EXERCISE BRIEF — Apart from the pictures, the listing is to be returned exactly.

---

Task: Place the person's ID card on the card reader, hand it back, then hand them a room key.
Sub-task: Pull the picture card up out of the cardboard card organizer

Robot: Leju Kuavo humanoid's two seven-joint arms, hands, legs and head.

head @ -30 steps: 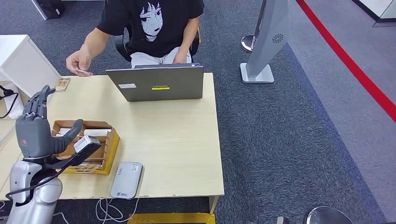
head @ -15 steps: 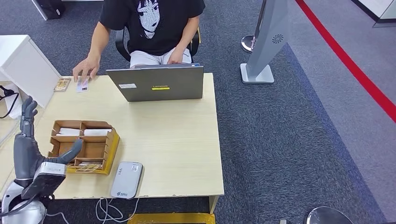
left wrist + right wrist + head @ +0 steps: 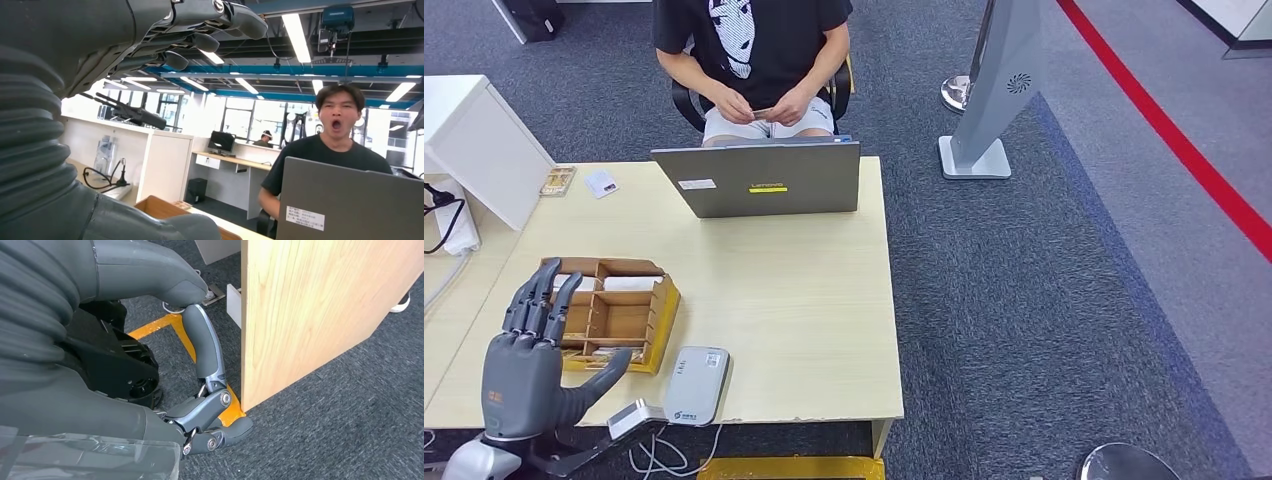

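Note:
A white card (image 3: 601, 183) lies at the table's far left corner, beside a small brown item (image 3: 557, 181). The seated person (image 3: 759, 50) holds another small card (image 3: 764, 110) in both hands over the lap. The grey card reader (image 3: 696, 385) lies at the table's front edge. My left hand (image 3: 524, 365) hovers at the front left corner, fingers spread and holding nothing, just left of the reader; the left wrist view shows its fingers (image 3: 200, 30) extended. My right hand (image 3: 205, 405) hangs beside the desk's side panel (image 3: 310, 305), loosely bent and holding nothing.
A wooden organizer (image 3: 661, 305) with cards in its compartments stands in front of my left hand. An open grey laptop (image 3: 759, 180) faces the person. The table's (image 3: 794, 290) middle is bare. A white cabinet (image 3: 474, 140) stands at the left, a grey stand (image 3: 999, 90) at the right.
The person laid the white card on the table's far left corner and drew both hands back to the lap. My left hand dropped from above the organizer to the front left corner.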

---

YOUR RESPONSE —
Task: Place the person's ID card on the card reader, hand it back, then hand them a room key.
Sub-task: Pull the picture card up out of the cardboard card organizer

Robot: Leju Kuavo humanoid's two seven-joint arms, hands, legs and head.

head @ -30 steps: 
head @ -15 steps: 
left wrist + right wrist + head @ +0 steps: 

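Note:
A white card (image 3: 601, 183) lies at the table's far left corner, beside a small brown item (image 3: 557, 181). The seated person (image 3: 759, 50) holds another small card (image 3: 764, 110) in both hands over the lap. The grey card reader (image 3: 696, 385) lies at the table's front edge. My left hand (image 3: 524, 365) hovers at the front left corner, fingers spread and holding nothing, just left of the reader; the left wrist view shows its fingers (image 3: 200, 30) extended. My right hand (image 3: 205, 405) hangs beside the desk's side panel (image 3: 310, 305), loosely bent and holding nothing.
A wooden organizer (image 3: 661, 305) with cards in its compartments stands in front of my left hand. An open grey laptop (image 3: 759, 180) faces the person. The table's (image 3: 794, 290) middle is bare. A white cabinet (image 3: 474, 140) stands at the left, a grey stand (image 3: 999, 90) at the right.
The person laid the white card on the table's far left corner and drew both hands back to the lap. My left hand dropped from above the organizer to the front left corner.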

That concludes the answer to the exercise.